→ **What needs to be done**: Exactly as written, print every line of the listing below and omit its pictures.

→ **Material provided**:

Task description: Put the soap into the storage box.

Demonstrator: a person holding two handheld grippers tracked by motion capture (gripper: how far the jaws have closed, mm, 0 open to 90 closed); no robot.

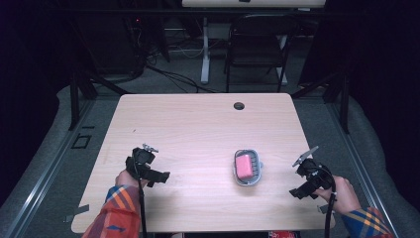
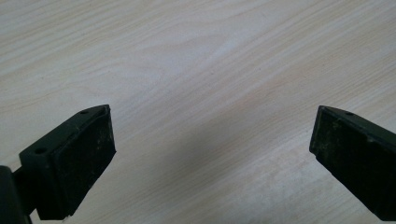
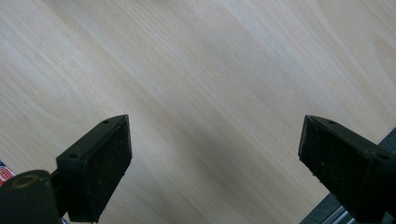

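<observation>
A pink soap bar (image 1: 243,166) lies in a small grey dish (image 1: 258,170) on the light wooden table (image 1: 198,129), right of centre near the front. My left gripper (image 1: 159,177) rests low over the table at the front left, a good way left of the dish. In the left gripper view its black jaws stand wide apart, open (image 2: 212,140) over bare wood. My right gripper (image 1: 298,191) hovers near the table's front right corner, to the right of the dish. In the right gripper view it is open (image 3: 215,140), with nothing between the pads.
A round cable hole (image 1: 239,105) sits near the table's far edge. Behind the table stand a black folding chair (image 1: 255,44) and a white desk leg (image 1: 205,49). The table's right edge and the grey floor (image 3: 383,140) show beside my right gripper.
</observation>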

→ **Your response**:
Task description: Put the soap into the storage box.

Demonstrator: a person holding two handheld grippers tracked by motion capture (gripper: how far the jaws have closed, mm, 0 open to 90 closed); no robot.


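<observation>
A pink soap bar (image 1: 243,166) lies in a small grey dish (image 1: 258,170) on the light wooden table (image 1: 198,129), right of centre near the front. My left gripper (image 1: 159,177) rests low over the table at the front left, a good way left of the dish. In the left gripper view its black jaws stand wide apart, open (image 2: 212,140) over bare wood. My right gripper (image 1: 298,191) hovers near the table's front right corner, to the right of the dish. In the right gripper view it is open (image 3: 215,140), with nothing between the pads.
A round cable hole (image 1: 239,105) sits near the table's far edge. Behind the table stand a black folding chair (image 1: 255,44) and a white desk leg (image 1: 205,49). The table's right edge and the grey floor (image 3: 383,140) show beside my right gripper.
</observation>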

The output above is complete.